*YOUR OBJECTIVE*
Repeat the listing verbatim. Drop any pictures.

##### DATA SECTION #####

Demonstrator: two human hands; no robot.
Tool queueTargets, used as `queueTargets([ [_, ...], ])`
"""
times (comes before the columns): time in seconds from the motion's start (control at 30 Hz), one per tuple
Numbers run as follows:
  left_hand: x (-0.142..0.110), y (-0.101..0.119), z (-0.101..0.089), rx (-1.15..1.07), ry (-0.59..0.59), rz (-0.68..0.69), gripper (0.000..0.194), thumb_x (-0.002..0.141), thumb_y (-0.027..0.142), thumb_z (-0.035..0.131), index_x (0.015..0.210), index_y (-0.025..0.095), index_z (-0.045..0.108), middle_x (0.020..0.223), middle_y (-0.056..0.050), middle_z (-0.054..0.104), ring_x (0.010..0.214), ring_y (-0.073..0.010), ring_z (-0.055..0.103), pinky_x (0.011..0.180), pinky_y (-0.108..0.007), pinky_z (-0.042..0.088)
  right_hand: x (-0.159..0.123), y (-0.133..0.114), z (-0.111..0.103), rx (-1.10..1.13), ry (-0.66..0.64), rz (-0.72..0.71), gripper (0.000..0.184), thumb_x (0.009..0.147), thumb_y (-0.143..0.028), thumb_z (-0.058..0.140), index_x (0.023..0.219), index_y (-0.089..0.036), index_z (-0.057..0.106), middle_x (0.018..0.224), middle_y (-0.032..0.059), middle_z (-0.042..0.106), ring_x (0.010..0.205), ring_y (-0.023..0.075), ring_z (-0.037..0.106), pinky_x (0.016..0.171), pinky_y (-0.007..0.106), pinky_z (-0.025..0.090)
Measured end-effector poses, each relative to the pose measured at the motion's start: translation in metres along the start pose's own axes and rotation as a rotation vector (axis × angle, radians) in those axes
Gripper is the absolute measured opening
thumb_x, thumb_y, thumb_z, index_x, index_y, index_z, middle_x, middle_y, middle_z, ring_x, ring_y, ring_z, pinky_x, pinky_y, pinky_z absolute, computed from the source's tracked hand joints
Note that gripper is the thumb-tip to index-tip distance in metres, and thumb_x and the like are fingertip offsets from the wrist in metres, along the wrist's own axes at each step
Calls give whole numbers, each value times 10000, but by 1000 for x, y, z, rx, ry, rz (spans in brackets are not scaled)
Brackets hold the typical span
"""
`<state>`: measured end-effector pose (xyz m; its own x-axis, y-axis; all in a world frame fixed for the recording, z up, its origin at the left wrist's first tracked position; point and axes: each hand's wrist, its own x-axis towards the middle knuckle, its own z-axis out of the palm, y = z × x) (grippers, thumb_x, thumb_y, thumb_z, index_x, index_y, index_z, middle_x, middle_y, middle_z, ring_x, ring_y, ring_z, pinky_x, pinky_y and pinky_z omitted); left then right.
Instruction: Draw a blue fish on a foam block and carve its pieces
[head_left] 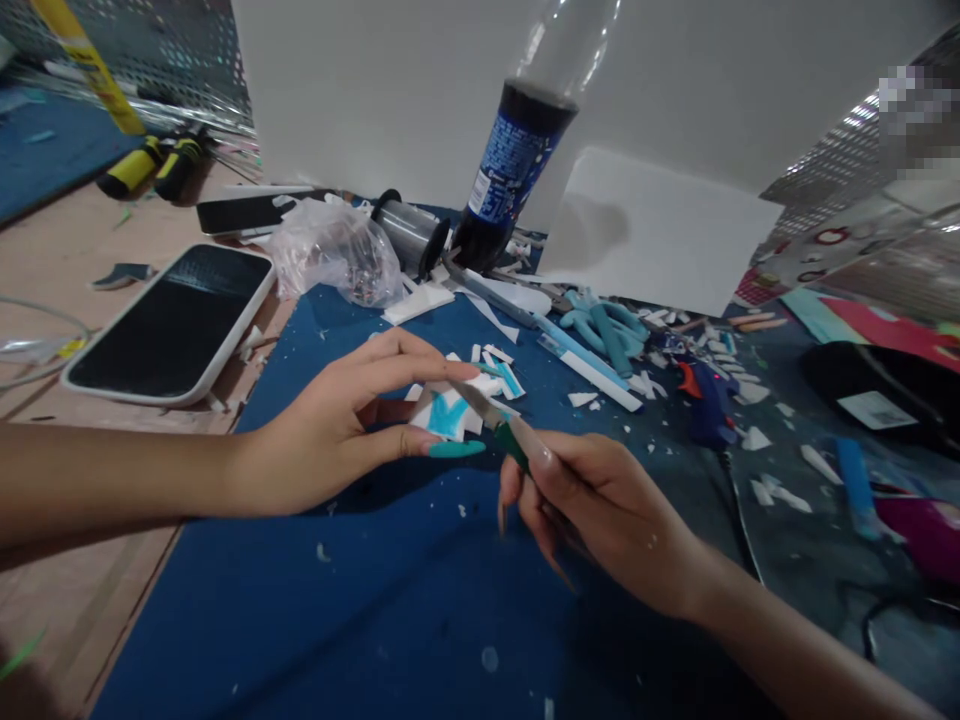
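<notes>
My left hand (pixel 341 430) pinches a small white and blue foam piece (pixel 448 413) between thumb and fingers, just above the blue cutting mat (pixel 360 600). My right hand (pixel 600 510) grips a craft knife (pixel 499 425) with a green collar, its blade laid against the foam piece. Both hands meet near the middle of the mat.
Foam scraps (pixel 495 372) lie scattered behind my hands. A cola bottle (pixel 517 160), tape roll (pixel 409 232), plastic bag (pixel 334 250), white foam sheet (pixel 652 235), blue glue gun (pixel 705 400) and teal foam shapes (pixel 607 325) stand further back. A phone (pixel 172 320) lies left.
</notes>
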<state>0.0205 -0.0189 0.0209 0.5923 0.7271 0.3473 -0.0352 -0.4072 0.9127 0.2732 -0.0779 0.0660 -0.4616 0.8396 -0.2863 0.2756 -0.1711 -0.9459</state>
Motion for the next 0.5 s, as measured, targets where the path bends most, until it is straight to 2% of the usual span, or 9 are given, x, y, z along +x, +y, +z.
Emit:
queueTargets([
  [0.13,2,0,0,-91,-6,16,449,967,158,803,1350,386,747,1228,-32,647,1168,-169,685,934,-187,644,0,1,0,-93,4,8,637,1059,-746,440,812,-188,625,474,-30,542,373,92,463,402,223,301],
  [0.27,2,-2,1,-158,-14,-1,462,936,129,832,1325,368,760,1284,-40,664,1168,-176,707,984,-226,651,0,0,2,-95,-11,25,626,1059,-746,429,800,-202,600,439,-58,479,351,93,421,402,226,323],
  [0.4,3,-2,2,-189,-19,-23,450,912,125,852,1294,350,773,1284,-43,689,1149,-187,727,945,-236,671,-1,1,5,-109,1,-5,600,1070,-727,426,797,-215,580,444,-70,462,356,93,428,405,222,345],
  [0.5,4,-1,3,-180,-19,-33,378,915,171,860,1247,333,781,1250,-44,716,1127,-204,746,916,-270,690,-2,1,7,-108,-8,25,616,1058,-755,417,787,-222,567,438,-72,442,354,95,423,397,223,335],
])
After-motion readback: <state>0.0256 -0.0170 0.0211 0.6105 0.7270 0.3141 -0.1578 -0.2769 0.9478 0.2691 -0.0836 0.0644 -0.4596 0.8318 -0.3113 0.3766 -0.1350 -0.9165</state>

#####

*SOLUTION TO THIS TASK*
Demonstrator: two human hands; no robot.
Tool queueTargets, used as `queueTargets([ [_, ...], ])`
"""
times (comes before the columns): time in seconds from the motion's start (control at 30 Hz), one per tuple
Numbers run as follows:
  left_hand: x (-0.142..0.110), y (-0.101..0.119), z (-0.101..0.089), rx (-1.15..1.07), ry (-0.59..0.59), rz (-0.68..0.69), gripper (0.000..0.194), thumb_x (-0.002..0.141), thumb_y (-0.027..0.142), thumb_z (-0.035..0.131), index_x (0.015..0.210), index_y (-0.025..0.095), index_z (-0.045..0.108), middle_x (0.020..0.223), middle_y (-0.056..0.050), middle_z (-0.054..0.104), ring_x (0.010..0.214), ring_y (-0.073..0.010), ring_z (-0.055..0.103), pinky_x (0.011..0.180), pinky_y (-0.108..0.007), pinky_z (-0.042..0.088)
  right_hand: x (-0.159..0.123), y (-0.133..0.114), z (-0.111..0.103), rx (-1.10..1.13), ry (-0.66..0.64), rz (-0.72..0.71), gripper (0.000..0.184), thumb_x (0.009..0.147), thumb_y (-0.143..0.028), thumb_z (-0.058..0.140), index_x (0.023..0.219), index_y (-0.089..0.036), index_z (-0.057..0.106), middle_x (0.018..0.224), middle_y (-0.032..0.059), middle_z (-0.042..0.106), ring_x (0.010..0.205), ring_y (-0.023..0.075), ring_z (-0.037..0.106), pinky_x (0.016..0.171), pinky_y (-0.007..0.106), pinky_z (-0.025..0.090)
Measured end-effector poses, each relative to the pose measured at the motion's start: translation in metres along the start pose's own axes and rotation as a rotation vector (axis × angle, radians) in those axes
Gripper is the absolute measured opening
thumb_x, thumb_y, thumb_z, index_x, index_y, index_z, middle_x, middle_y, middle_z, ring_x, ring_y, ring_z, pinky_x, pinky_y, pinky_z absolute, computed from the source's tracked hand joints
Note that gripper is the thumb-tip to index-tip distance in metres, and thumb_x and the like are fingertip offsets from the wrist in metres, along the wrist's own axes at each step
Calls give whole numbers, each value times 10000, but by 1000 for x, y, z, rx, ry, rz (spans in brackets are not scaled)
Brackets hold the typical span
"""
`<state>`: measured end-effector pose (xyz m; its own x-axis, y-axis; all in a world frame fixed for the recording, z up, its origin at the left wrist's first tracked position; point and axes: each hand's wrist, its own x-axis towards the middle knuckle, its own z-axis out of the palm, y = z × x) (grippers, thumb_x, thumb_y, thumb_z, index_x, index_y, index_z, middle_x, middle_y, middle_z, ring_x, ring_y, ring_z, pinky_x, pinky_y and pinky_z omitted); left then right.
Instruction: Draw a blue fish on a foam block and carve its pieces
[head_left] 
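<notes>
My left hand (pixel 341 430) pinches a small white and blue foam piece (pixel 448 413) between thumb and fingers, just above the blue cutting mat (pixel 360 600). My right hand (pixel 600 510) grips a craft knife (pixel 499 425) with a green collar, its blade laid against the foam piece. Both hands meet near the middle of the mat.
Foam scraps (pixel 495 372) lie scattered behind my hands. A cola bottle (pixel 517 160), tape roll (pixel 409 232), plastic bag (pixel 334 250), white foam sheet (pixel 652 235), blue glue gun (pixel 705 400) and teal foam shapes (pixel 607 325) stand further back. A phone (pixel 172 320) lies left.
</notes>
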<state>0.0205 -0.0189 0.0209 0.5923 0.7271 0.3473 -0.0352 -0.4072 0.9127 0.2732 -0.0779 0.0660 -0.4616 0.8396 -0.2863 0.2756 -0.1711 -0.9459</state>
Motion for the next 0.5 s, as measured, targets where the path bends most, until it is straight to 2% of the usual span, or 9 are given, x, y, z along +x, +y, +z.
Emit:
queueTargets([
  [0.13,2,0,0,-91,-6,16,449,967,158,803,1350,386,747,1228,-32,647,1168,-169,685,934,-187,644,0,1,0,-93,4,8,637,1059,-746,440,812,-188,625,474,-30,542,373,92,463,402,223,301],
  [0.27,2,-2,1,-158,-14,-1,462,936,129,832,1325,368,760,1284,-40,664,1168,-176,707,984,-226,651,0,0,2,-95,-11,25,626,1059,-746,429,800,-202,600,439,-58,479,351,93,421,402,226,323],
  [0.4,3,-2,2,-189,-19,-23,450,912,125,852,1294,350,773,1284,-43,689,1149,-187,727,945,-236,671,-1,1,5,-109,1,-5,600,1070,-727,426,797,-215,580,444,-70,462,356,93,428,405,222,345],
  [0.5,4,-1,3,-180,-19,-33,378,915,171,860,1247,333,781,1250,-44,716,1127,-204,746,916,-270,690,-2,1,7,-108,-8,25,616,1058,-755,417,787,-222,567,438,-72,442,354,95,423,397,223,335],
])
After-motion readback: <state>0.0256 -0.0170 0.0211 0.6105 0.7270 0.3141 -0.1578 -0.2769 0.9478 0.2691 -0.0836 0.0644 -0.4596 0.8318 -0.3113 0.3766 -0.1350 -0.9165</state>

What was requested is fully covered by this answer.